Hi,

 

Archive Grid (which is a mix of MARC records, EAD, and HTML) does not currently search or sort by dates. Part of this is because of the dissimilarities in formats, part of it also is because of the paucity of consistently encoded data (we didn’t think it was good practice to offer a search by date when it would drop out many good results because of non-encoding).
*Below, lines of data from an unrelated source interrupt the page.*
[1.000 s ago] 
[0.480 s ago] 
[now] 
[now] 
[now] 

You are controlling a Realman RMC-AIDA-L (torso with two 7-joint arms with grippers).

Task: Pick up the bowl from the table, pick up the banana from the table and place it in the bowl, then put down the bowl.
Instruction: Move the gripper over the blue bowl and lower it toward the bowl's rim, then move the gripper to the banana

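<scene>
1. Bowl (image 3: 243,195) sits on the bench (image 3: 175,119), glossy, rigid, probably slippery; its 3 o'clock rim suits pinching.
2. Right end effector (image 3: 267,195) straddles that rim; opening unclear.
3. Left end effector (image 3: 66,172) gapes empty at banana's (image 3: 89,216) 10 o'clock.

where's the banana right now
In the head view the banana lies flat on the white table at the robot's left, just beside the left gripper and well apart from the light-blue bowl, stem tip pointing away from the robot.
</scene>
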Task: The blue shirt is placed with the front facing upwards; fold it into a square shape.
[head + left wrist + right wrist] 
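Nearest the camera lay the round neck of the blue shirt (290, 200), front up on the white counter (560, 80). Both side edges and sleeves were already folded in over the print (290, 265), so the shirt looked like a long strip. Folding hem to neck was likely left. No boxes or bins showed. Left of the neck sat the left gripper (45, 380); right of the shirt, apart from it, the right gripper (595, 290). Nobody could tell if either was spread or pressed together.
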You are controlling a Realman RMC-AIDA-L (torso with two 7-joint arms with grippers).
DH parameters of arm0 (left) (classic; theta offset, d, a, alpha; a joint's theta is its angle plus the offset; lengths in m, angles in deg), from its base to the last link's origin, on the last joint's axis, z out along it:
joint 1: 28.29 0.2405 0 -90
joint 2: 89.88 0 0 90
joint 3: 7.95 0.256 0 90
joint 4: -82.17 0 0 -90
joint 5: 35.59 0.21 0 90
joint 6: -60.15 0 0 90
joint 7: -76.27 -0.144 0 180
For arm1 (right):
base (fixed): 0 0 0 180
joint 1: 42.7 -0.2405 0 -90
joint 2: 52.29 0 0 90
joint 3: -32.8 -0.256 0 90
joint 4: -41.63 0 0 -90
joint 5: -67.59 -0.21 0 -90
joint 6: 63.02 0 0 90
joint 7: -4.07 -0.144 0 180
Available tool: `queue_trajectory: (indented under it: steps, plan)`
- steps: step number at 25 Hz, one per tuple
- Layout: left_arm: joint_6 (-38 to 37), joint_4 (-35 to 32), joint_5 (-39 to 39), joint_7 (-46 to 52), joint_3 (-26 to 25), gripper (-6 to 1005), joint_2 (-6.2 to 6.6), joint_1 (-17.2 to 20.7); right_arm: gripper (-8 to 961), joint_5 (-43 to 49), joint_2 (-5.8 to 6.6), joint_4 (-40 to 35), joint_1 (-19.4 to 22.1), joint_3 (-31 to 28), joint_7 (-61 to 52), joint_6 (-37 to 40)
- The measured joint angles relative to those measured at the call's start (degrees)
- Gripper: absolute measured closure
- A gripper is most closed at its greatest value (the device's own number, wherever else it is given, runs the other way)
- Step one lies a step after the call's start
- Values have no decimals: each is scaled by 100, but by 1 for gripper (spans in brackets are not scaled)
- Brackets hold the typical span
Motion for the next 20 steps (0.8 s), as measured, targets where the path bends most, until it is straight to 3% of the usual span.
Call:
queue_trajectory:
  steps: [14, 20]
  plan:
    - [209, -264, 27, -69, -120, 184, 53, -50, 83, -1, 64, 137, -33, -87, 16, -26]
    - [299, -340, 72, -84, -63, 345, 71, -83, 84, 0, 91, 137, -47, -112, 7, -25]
We also did user studies that showed that our end users were unlikely to use advanced search options if offered, so that was the final nail in that coffin and settled all internal debates regarding advanced searching options.

 

ArchiveGrid will be moved into the WorldCat.org platform (as part of the FirstSearch base pack) which may allow for sorting by date.

 

“We are not our users,”

 

Merrilee

 

Merrilee Proffitt, Senior Program Officer

OCLC Programs and Research


From: Encoded Archival Description List [mailto:[log in to unmask]] On Behalf Of Custer, Mark
Sent: Thursday, January 15, 2009 8:47 AM
To: [log in to unmask]
Subject: back-end systems for EAD, and other questions

 

Yesterday’s post about “normalized dates” has me thinking once again about how dates are used (or not used) in EAD records.  As far as I can tell, RLG’s ArchiveGrid doesn’t permit searching by date (I could be wrong on this, though, as I don’t have full access to it, but it does use Lucene to index its records; though I suppose that most of these records are just MARC records?) and Proquest’s Archive Finder does permit searching by date, but it doesn’t really allow you to do very much (i.e. there’s no way to rank your results by “relevancy”).

This leads me to a question:  what sort of back-end systems are archives using for their EAD records? (are there any surveys out there that has this information, or should we start one???)

At ECU, we're using an XML database only, but we aren't doing any advanced searching by date (primarily because, at this time, if you did search for something like "1912", it's not going to limit your results very much; and then, really, you're just back at the whole "browse by collection name" situation).  However, you can do a keyword search for "1912", and the results that are returned to you will be ordered by the number of hits in each document, which, in my mind, is only a small difference in functionality, but perhaps more useful (in most occasions) than simply limiting your results to any and all collection date ranges that contain the year "1912".

This leads me to another set of questions:  is anyone out there using the "bulk" attribute as part of your information retrieval process?...  is anyone using dates beyond the collection range (those dates associated with a series, folder, even an item) in the information retrieval process?...  has anyone attempted to test their corpus of EAD records with their current search operations vs. indexing and searching those records by means of different models of IR, such as Nutch, INDRI, Solr, or even just Google Custom Search???

I think it's great that we're encoding our documents so well, but I keep wondering if we're harnessing that information in the best possible ways yet (and perhaps the best solutions won't be tied to our encoding practices at all).

 

Mark Custer

Text & Markup Coordinator

ECU Digital Collections

http://personal.ecu.edu/custerm